からっ風と、繭の郷の子守唄 11話~15話
県道4号線が、湖畔を一周してきた周遊道路と合流する。
大沼は四方を外輪山に囲まれている。
湖は岸からすぐ深くなっていくが、東にだけ遠浅の砂浜がある。
上流の覚満淵から流れ出した土砂が、長年にわたって堆積したからだ。
堆積した上に神社が建った。いつごろのものかは定かでない。
9世紀の頃。大沼の南の畔に赤城神社の前身にあたる小沼宮(このぐう)が、
作られたという記録が残っている。
大沼の湖畔には、ミズナラや白樺などの群落がある。
これらの大木に混じり、ヤマツツジの一種で、「アカヤシオ」と呼ばれる
ツツジの花を、いたるところで見ることができる。
「アカヤシオ」は、別名をアカギツツジ(赤城躑躅)と呼ばれる。
5月末から湖畔の水辺を中心に、全山で大ぶりなピンク色の花を咲かせる。
アケボノツツジ(曙躑躅)の変種のひとつだ。
学名から推測すると、栃木県の日光がみなもととされている。
福島県から兵庫県に至るまでの広い範囲に分布する植物だ。
山頂湖の大沼は、真夏になっても25度を超えない。
下界が灼熱地獄になろうが、ここでは常にさわやかな風が吹く。
カラリとした気温を保ったまま、たくさんの植物たちを育てている。
「貞園。
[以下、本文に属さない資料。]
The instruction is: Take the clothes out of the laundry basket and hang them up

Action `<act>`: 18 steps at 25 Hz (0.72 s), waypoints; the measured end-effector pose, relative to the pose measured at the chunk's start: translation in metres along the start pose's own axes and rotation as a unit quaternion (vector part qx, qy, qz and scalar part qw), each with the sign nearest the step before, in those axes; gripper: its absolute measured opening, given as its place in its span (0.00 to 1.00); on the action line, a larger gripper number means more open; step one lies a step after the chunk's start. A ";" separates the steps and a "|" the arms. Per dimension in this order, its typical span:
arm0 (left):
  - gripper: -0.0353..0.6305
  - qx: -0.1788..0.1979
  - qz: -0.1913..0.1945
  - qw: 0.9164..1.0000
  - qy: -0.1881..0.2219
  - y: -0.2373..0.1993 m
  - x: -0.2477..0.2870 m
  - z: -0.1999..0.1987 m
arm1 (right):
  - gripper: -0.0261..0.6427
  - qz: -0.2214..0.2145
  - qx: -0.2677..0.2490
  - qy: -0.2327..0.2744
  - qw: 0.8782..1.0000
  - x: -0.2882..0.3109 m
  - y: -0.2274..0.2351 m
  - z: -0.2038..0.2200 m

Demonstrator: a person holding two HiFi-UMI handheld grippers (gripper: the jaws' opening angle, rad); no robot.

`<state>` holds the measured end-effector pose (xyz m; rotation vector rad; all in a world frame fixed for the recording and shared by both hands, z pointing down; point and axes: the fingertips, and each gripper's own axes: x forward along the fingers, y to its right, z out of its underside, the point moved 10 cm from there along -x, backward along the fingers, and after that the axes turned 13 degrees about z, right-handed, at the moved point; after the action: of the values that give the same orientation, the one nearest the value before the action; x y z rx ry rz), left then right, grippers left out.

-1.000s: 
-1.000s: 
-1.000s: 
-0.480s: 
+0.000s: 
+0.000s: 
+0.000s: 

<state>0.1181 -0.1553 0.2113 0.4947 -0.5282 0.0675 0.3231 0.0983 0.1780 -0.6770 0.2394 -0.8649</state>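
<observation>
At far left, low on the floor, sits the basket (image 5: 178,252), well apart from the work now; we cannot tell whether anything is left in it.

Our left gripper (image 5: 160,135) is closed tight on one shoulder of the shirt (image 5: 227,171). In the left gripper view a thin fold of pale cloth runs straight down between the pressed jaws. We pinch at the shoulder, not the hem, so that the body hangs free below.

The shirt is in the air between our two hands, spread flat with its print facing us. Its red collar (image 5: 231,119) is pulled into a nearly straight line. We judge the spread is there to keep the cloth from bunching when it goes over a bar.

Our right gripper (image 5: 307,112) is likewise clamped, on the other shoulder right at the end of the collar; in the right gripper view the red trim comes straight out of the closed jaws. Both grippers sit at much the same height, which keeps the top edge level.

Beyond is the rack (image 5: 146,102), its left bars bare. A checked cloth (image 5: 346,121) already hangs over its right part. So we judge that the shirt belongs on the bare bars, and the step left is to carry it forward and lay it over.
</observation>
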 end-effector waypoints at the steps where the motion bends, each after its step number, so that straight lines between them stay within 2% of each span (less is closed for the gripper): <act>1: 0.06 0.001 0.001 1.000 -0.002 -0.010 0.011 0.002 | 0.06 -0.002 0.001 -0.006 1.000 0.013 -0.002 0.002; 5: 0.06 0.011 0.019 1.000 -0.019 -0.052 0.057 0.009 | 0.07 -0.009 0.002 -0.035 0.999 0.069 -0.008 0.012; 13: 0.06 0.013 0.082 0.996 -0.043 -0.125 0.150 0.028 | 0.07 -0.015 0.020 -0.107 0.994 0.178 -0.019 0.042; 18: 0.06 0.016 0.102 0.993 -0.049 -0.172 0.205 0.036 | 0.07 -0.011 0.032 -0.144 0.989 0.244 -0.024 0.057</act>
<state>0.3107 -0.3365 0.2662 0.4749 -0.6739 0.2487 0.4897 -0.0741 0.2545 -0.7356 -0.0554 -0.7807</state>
ヘルメットのシールドを開けてごらん。
下界にくらべて10℃近くも気温が違う、まったくの別世界だぜ」
湖畔へ向かう砂利道を、康平のスパースクーターがゆっくり降りていく。
緩い速度を保ったまま、ひたひたと打ち寄せてくる岸辺まで進んでいく。
外輪山に守られた、赤城神社の全景が遠くに見える。
青い湖面に、真っ赤な鳥居と朱色の橋がひときわ鮮明に目立つ。
「あら本当。
壮観な山の様子と、神秘な雰囲気が入り混じっていますねぇ。
ちょっと不思議な景色ですね。ここは・・・・
ねぇ。水面の上に、古い鳥居が立っているじゃないの。
ということは、ここから水面の上を歩いて、あそこに見える赤い神社まで、
参拝に行くわけではないでしょうね」
「近くに見えるが、対岸の社殿まで1キロ以上もある。
大沼には、たくさんの神話や伝説が残ってはいる。
だがさすがに、水の上を歩いて参拝したという話は残っていない。
日本は、仏教の国と思われているが、神話がたくさん残っている国だ。
いたるところに古い歴史を持つ、神社や神の領域がある。
ここもそうした土地のひとつだ。
山岳信仰の聖地として、赤城山そのものが神体にされていた」
「台湾にも、日本の神社がたくさん作られた時代が有ります。
統治時代に作られたものです。
200あまりの神社が、台湾の全土に建てられたと記録にあります。
原型をとどめているのは、数箇所にすぎないけれど桃園県にある桃園神社は、
今でも荘厳で、とても美しい建物です。
神社という特別な空間に漂う、独特の神秘的な静けさと美しさが
わたしは大好きなんです」
「へぇ、・・・・
台湾生まれなのに、君は、日本の文化にも詳しいようだねぇ」
「だから、わざわざ日本を選んで留学にやってきたの。
それにしても、ここには異次元の空間ですねぇ。
神秘的で秘密めいた雰囲気が、漂っています。
波に洗われている石灯籠といい、湖の中に消えていく石畳の様子といい、
人を引き込むような、怪しい魔力を感じさせます」
「よくわかるねぇ・・・・
ここには実は、現代の神隠しの話が残っているんだ」
「神隠し?。古めかしい非科学的な話が、今の時代にまだ残っているの!」
「そうさ。ここにはいまでも神さまが棲んでいるんだ。